Description of the task: Could you report every line of the listing below that holds the word "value"?
============================================================
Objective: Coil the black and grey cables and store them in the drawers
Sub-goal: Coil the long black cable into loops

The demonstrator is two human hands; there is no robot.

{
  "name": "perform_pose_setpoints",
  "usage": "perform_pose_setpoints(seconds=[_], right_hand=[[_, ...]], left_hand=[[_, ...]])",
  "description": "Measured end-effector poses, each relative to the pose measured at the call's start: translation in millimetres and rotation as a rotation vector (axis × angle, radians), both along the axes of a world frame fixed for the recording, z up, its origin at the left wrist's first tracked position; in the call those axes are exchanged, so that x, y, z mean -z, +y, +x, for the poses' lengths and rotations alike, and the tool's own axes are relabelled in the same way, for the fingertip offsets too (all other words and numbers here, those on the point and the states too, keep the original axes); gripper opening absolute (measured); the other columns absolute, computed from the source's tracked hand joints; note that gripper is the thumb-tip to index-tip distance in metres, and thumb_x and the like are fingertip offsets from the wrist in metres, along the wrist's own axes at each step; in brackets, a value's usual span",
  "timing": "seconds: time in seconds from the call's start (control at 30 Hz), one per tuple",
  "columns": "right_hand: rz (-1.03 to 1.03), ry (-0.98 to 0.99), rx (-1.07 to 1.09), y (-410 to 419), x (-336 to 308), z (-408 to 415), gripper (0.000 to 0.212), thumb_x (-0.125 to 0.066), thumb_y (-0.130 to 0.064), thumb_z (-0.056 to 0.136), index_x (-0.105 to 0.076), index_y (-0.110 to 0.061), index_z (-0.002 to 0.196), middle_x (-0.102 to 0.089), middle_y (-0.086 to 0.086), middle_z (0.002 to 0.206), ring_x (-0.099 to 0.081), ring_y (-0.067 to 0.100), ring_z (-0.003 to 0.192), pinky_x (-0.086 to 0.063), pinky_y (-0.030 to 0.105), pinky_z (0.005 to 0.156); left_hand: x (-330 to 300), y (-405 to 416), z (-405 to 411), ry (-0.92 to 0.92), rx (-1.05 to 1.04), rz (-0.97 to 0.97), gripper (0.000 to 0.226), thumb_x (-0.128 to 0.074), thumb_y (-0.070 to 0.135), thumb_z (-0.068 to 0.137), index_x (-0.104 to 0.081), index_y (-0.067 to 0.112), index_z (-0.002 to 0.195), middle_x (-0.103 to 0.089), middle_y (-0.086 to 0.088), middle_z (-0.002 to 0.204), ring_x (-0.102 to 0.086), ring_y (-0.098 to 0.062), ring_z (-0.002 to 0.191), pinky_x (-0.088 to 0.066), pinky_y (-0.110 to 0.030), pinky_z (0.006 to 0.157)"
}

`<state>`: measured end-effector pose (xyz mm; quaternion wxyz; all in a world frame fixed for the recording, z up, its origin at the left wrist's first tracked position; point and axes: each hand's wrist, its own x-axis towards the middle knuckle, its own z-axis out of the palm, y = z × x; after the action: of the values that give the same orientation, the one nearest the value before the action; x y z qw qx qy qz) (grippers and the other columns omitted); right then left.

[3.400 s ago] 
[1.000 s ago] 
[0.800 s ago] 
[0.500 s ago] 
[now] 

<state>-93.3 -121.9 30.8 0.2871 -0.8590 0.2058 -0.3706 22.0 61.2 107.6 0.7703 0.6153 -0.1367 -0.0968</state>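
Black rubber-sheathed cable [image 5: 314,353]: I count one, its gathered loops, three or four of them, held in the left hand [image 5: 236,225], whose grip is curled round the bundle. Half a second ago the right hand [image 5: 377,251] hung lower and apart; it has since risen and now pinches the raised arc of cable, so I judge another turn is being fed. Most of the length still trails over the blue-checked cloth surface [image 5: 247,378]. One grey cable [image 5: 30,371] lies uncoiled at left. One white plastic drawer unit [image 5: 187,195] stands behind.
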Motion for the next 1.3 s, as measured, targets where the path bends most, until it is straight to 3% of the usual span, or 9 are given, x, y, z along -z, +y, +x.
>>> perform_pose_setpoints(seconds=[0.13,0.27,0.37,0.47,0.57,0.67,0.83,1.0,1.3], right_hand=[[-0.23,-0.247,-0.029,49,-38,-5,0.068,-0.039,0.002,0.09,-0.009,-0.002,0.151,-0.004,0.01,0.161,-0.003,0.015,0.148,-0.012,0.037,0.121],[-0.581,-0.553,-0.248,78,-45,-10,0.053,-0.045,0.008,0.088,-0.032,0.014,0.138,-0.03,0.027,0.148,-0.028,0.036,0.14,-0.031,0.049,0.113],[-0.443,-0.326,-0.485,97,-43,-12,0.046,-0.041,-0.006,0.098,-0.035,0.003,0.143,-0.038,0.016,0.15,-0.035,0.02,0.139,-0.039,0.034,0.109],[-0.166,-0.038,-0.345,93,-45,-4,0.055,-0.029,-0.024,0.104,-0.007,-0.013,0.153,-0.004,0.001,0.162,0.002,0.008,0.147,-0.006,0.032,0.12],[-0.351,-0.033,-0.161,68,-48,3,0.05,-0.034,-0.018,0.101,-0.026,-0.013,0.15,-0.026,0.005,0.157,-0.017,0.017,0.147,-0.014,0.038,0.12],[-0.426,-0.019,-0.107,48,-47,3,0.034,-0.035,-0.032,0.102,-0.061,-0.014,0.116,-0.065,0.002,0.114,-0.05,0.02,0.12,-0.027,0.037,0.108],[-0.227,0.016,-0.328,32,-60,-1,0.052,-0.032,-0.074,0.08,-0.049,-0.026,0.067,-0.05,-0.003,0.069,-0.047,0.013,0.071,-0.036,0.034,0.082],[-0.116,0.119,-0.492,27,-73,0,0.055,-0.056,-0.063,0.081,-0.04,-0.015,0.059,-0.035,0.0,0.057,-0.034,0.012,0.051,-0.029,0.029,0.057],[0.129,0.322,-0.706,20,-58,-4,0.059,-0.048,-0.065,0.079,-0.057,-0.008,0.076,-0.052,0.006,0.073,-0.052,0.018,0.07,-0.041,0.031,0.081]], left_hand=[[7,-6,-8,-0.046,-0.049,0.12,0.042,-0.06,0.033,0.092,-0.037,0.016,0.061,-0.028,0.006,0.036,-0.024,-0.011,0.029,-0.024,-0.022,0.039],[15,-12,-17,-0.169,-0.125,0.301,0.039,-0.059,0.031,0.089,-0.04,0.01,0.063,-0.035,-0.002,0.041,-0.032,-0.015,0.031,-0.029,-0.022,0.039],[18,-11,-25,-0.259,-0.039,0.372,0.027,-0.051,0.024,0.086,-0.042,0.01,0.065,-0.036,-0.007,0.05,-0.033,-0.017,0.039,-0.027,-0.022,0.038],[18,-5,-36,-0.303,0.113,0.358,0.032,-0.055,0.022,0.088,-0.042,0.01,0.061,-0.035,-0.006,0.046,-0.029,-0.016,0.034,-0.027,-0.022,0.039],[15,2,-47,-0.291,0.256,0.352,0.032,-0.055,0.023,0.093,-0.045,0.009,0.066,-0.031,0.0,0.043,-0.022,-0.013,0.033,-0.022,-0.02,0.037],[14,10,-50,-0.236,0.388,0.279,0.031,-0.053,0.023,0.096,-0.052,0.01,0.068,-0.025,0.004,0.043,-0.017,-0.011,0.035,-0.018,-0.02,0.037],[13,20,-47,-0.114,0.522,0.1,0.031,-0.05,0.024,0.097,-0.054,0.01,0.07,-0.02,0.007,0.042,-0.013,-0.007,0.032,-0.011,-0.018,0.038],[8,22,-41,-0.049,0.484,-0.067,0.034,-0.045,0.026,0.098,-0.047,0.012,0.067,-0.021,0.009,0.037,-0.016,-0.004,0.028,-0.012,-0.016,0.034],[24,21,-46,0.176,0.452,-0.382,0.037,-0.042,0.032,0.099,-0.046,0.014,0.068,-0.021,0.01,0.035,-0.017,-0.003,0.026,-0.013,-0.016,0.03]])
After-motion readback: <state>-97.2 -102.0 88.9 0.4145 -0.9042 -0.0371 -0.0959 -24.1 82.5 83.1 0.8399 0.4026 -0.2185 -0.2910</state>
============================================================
Task result:
  "description": "Measured end-effector poses, each relative to the pose measured at the call's start: translation in millimetres and rotation as a rotation vector (axis × angle, radians), both along the axes of a world frame fixed for the recording, z up, its origin at the left wrist's first tracked position; in the call those axes are exchanged, so that x, y, z mean -z, +y, +x, for the poses' lengths and rotations alike, and the tool's own axes are relabelled in the same way, for the fingertip offsets too (all other words and numbers here, those on the point and the states too, keep the original axes); gripper opening absolute (measured); the other columns absolute, computed from the source's tracked hand joints; note that gripper is the thumb-tip to index-tip distance in metres, and thumb_x and the like are fingertip offsets from the wrist in metres, along the wrist's own axes at each step; in brackets, a value's usual span",
`<state>`: measured end-effector pose (xyz mm; quaternion wxyz; all in a world frame fixed for the recording, z up, its origin at the left wrist's first tracked position; point and axes: each hand's wrist, its own x-axis towards the middle knuckle, its own z-axis out of the palm, y = z × x; after the action: of the values that give the same orientation, the one nearest the value before the action; x y z qw qx qy qz) (grippers and the other columns omitted); right then left.

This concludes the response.